Capítulo 15

La Evangelización por Medio del Canto


EL MINISTERIO DEL CANTO

Un instrumento salvador de almas.-

"La melodía del canto, exhalada de muchos corazones en forma clara y distinta, es uno de los instrumentos de Dios en la obra de salvar almas."

(Testimonios Selectos, tomo 4, pág. 147. Año 1898)

El poder del canto.-

Así como los israelitas cuando andaban por el desierto alegraron su camino con la música del canto sagrado, Dios invita a sus hijos de hoy a alegrar por el mismo medio su vida de peregrinaje. Pocos medios hay más eficaces para grabar sus palabras en la memoria, que el de repetirlas en el canto. Y un canto tal tiene poder maravilloso. Tiene poder para subyugar naturalezas rudas e incultas; para avivar el pensamiento y despertar simpatía; para promover la armonía de acción y desvanecer la melancolía y los presentimientos que destruyen el valor y debilitan el esfuerzo.

Es uno de los medios más eficaces para grabar en el corazón la verdad espiritual.
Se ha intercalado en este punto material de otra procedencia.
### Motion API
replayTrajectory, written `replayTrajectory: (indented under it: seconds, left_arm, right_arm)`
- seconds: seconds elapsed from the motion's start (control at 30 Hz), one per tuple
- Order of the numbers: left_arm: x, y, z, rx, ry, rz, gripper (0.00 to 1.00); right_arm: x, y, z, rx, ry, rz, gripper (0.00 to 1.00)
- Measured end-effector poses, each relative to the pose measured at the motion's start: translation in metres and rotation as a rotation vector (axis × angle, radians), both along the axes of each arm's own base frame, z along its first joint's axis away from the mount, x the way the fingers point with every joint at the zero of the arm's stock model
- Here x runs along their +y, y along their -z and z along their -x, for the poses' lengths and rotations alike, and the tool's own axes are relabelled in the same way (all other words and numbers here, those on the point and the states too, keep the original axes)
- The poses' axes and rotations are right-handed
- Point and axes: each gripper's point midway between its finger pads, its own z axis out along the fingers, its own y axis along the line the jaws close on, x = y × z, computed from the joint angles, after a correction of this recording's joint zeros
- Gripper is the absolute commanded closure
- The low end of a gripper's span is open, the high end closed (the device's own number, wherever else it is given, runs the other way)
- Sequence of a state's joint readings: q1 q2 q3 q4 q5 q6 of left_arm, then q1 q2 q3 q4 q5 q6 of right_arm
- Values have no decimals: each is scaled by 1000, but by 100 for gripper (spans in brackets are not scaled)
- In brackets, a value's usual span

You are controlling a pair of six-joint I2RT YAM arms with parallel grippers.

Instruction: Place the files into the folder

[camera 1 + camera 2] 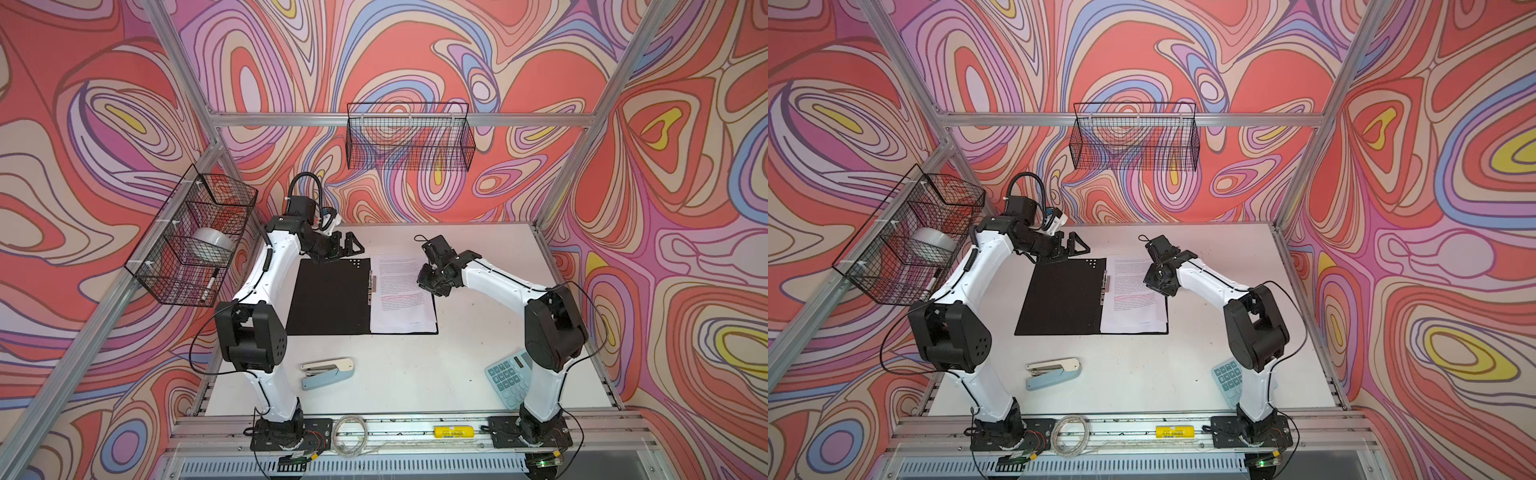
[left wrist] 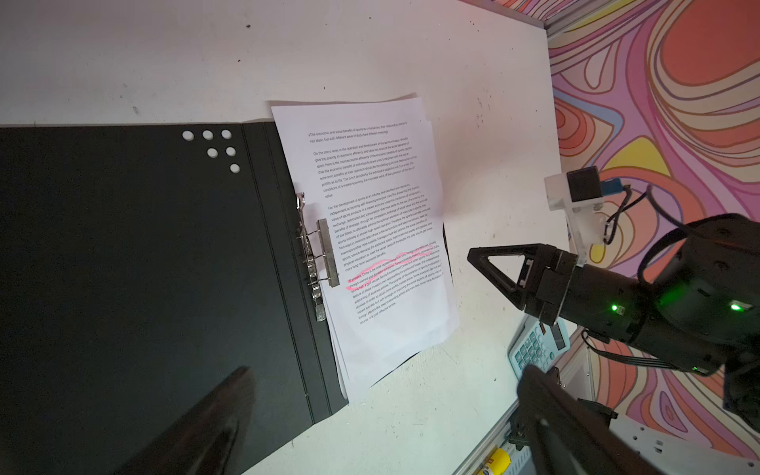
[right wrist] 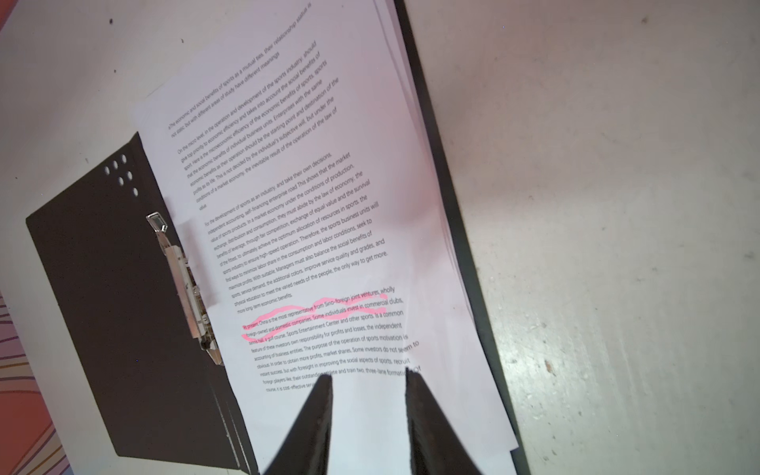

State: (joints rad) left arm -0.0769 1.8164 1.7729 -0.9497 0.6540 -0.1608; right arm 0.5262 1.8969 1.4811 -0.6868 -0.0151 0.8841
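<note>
The folder (image 1: pixel 328 297) (image 1: pixel 1063 297) lies open on the table, black inside up, with a metal clip (image 2: pixel 318 259) (image 3: pixel 187 283) along its spine. The files (image 1: pixel 399 295) (image 1: pixel 1133 295), white printed sheets with pink highlighted lines, rest on the folder's right half, slightly skewed and fanned at the edges. My left gripper (image 1: pixel 347 249) (image 2: pixel 378 419) hovers open at the folder's far left corner, holding nothing. My right gripper (image 1: pixel 432 282) (image 3: pixel 368 376) hangs over the files' right side, its fingertips (image 3: pixel 325 384) apart with bare paper showing between them.
A blue-grey stapler (image 1: pixel 328 372) lies near the front of the table. A blue calculator (image 1: pixel 509 382) sits at the front right, partly behind the right arm. Wire baskets hang on the left wall (image 1: pixel 191 241) and the back wall (image 1: pixel 409 137). A yellow bar (image 1: pixel 451 432) lies on the front rail.
</note>
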Motion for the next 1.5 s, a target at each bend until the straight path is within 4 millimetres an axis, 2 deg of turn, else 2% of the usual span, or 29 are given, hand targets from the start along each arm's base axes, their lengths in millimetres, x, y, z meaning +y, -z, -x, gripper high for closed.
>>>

Cuán a menudo recuerda la memoria al alma oprimida y pronta a desesperar, alguna palabra de Dios, tema olvidado de algún canto de la infancia, y las tentaciones pierden su poder, la vida adquiere nuevo significado y nuevo propósito, y se imparte valor y alegría a otras almas.

(La Educación, pág. 163. Año 1903)

Un sermón continuo.-

Estas palabras [el canto de Moisés] se repitieron a todo Israel y constituyeron un himno que se cantaba a menudo expresado en exaltados y melódicos acordes. Tal fue la sabia actuación de Moisés de presentarles la verdad en cantos, para que se familiarizaran con ella al entonarla y para que así se grabaran en las mentes de todo el pueblo, jóvenes y viejos. Era importante que los niños aprendieran este canto, porque éste debía hablarles, amonestarlos, restringirlos, reprobarlos y animarlos. Era un sermón continuo.

(Manuscrito 71, 1897)

Una influencia abarcante.-

El servicio de canto fue hecho parte regular del culto religioso, y David compuso salmos, no sólo para el uso de los sacerdotes en el servicio del santuario, sino también para que los cantara el pueblo mientras iba al altar nacional para las fiestas anuales. La influencia así ejercida fue muy abarcante, y contribuyó a liberar la nación de las garras de la idolatría.

(Patriarcas y profetas, pág. 768. Año 1890)

LA MÚSICA Y LA EVANGELIZACIÓN

Para impresionar la verdad espiritual.-

El canto es uno de los medios más eficaces de impresionar el corazón con la verdad espiritual. A menudo, por las palabras del cántico sagrado, fueron abiertas las fuentes del arrepentimiento y de la fe.

(Review and Herald, 6 de junio, 1912)

Los instrumentos musicales.-

Introducid en la obra el talento del canto. El uso de instrumentos musicales no es de ninguna manera objetable. Estos se utilizaron en el servicio religioso en la antigüedad. Los adoradores alababan a Dios por medio del arpa y el címbalo, y la música debiera tener un lugar en nuestros cultos: eso despertaría más interés en ellos.

(Carta 132, 1898)

El tema de todo canto.-

La ciencia de la salvación ha de ser la preocupación de todo sermón, el tema de todo canto. Preséntese este asunto con toda suplicación.

(Manuscrito 107, 1898)

EL OBRERO QUE EVANGELIZA POR MEDIO DEL CANTO

Entonación y pronunciación claras.-

Lo que se necesita no es cantar fuerte, sino una entonación clara y una pronunciación correcta. Dediquen todo tiempo a cultivar la voz de modo que puedan cantar las alabanzas a Dios en tonos claros y suaves, sin asperezas ni chillidos que ofenden el oído. La habilidad de cantar es don de Dios; utilicémosla para darle gloria.

(Testimonies, tomo 9, págs. 143, 144. Año 1909)

Atracción de la voz humana.-

La voz humana que canta la música de Dios con un corazón lleno de gratitud y agradecimiento, es para él mucho más agradable que la melodía de todos los instrumentos musicales que han sido inventados por manos humanas.

(Carta 2c, 1892)

LA IMPORTANCIA DE QUE LA CONGREGACIÓN CANTE

En las reuniones que se realicen, escójase a un número de personas para que tomen parte en un servicio de canto. Y acompáñese entonces el canto con instrumentos musicales tocados con habilidad. No hemos de oponernos al empleo de instrumentos de música en nuestra obra.

El canto no siempre ha de ser entonado por unos pocos. Tan a menudo como sea posible, únase en él toda la congregación.